Ist die klare Sprache des europäischen Naturschutzes für Deutschland nicht mehr bindend? Wir erinnern: Auch für die Interessen der Windkraftindustrie hat die Regierung Merkel den individuellen Schutz wildlebender Tierarten entscheidend geschwächt. 

Missachtung der EU-Rechte 

Soll dies die Rolle des Vorreiters sein, wenn Standards des EU-Rechtes missachtet werden? Der Naturschutz gehört zum Staatsziel nach unserem Grundgesetz. Wo bleibt dieses Staatsziel, wenn für den naturfressenden Durchmarsch der Windkraftindustrie der Schutz von Wildtieren und Lebensräumen ausgehebelt wird? Was ist das Staatsziel wert, wenn in Deutschland ganze Wolfsrudel auf Verdacht zusammengeschossen werden sollen? Dieser „Artenschutz made in Germany“ ist kein Vorbild, nicht einmal für den „Pragmatismus“, den man ständig von denen fordert, die wehrlose Natur verteidigen. 

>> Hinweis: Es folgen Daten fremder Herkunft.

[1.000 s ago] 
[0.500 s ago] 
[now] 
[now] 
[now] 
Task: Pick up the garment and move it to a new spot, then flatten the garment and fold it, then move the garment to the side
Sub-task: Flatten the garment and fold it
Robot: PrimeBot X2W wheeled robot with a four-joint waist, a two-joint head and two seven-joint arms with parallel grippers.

Im „Klimaschutz“ spielen vielstellige Milliarden-Ausgaben keine Rolle. Zu „Klima-Bürgern“ umerzogen soll das Vorreiter-Volk persönliche Opfer bringen. Wo bleibt die staatliche Vorbildfunktion, wenn der Schutz der Arten klare Anforderungen an uns stellt? Gerade dies ist europäische Errungenschaft: Konflikte bewältigen wir ohne Gewalt. Wann wird das zum Common sense im Umgang mit der Natur? Schutz von Arten im Interessenkonflikt: Da ist der Bewährungs-Spielraum für deutsche Möchtegern-Vorreiter, die so gerne mit dem Finger auf andere zeigen. 

Schwarzstorch, Vogel, Storch, Gefiedert, Schnabel, Nest
Der waldbewohnende Schwarzstorch gehört zu den windkraftsensiblen Arten, deren Schutz durch geplante und schon vollzogene Aufweichungen des Artenschutzrechtes in Gefahr geraten wird. Foto: Pixabay.

Die zunehmend einseitige und wiederholte Bedienung naturschädigender Interessen durch die Regierung Angela Merkel wird in die Geschichte des deutschen Naturschutzrechtes eingehen. Es sind historische Rückschritte.